What the exercise asks | Transcribe exactly the line that contains "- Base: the" and all lines following it to the end of the material below; omit everything else.

Recorded data |
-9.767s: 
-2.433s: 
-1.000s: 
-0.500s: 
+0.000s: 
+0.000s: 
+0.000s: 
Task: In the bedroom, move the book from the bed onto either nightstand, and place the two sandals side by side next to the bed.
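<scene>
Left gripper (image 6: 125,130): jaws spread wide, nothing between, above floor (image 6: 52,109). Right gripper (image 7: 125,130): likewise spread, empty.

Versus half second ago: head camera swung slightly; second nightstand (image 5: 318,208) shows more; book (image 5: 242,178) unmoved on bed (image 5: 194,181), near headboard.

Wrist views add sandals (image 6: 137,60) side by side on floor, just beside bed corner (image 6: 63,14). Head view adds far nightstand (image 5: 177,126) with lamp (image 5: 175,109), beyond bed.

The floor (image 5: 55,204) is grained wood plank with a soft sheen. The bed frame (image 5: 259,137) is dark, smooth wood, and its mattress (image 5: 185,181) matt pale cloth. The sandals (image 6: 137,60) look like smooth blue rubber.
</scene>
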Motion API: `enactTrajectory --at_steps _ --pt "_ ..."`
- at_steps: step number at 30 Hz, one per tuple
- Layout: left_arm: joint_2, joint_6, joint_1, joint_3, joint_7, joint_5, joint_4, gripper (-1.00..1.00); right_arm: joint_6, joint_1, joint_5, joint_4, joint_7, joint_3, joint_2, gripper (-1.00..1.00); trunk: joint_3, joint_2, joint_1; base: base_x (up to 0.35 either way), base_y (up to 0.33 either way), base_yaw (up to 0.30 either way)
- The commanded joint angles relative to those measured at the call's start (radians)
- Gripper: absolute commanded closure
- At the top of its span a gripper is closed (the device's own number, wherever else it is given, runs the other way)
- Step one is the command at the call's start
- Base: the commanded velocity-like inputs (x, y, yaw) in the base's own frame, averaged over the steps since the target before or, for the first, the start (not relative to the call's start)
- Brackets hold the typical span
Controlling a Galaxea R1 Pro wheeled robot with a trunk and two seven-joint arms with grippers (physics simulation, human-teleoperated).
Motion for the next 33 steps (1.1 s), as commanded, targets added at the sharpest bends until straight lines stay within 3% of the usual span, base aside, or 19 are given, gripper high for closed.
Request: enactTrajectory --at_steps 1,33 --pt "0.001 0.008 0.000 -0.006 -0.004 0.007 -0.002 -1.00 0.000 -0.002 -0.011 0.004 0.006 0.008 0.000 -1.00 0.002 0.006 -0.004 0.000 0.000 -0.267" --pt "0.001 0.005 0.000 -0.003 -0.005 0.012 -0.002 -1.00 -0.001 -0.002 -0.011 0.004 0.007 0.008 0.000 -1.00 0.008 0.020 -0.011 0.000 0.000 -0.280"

Exercise solution |
- Base: the commanded velocity-like inputs (x, y, yaw) in the base's own frame, averaged over the steps since the target before or, for the first, the start (not relative to the call's start)
- Brackets hold the typical span
Controlling a Galaxea R1 Pro wheeled robot with a trunk and two seven-joint arms with grippers (physics simulation, human-teleoperated).
Motion for the next 33 steps (1.1 s), as commanded, targets added at the sharpest bends until straight lines stay within 3% of the usual span, base aside, or 19 are given, gripper high for closed.
Request: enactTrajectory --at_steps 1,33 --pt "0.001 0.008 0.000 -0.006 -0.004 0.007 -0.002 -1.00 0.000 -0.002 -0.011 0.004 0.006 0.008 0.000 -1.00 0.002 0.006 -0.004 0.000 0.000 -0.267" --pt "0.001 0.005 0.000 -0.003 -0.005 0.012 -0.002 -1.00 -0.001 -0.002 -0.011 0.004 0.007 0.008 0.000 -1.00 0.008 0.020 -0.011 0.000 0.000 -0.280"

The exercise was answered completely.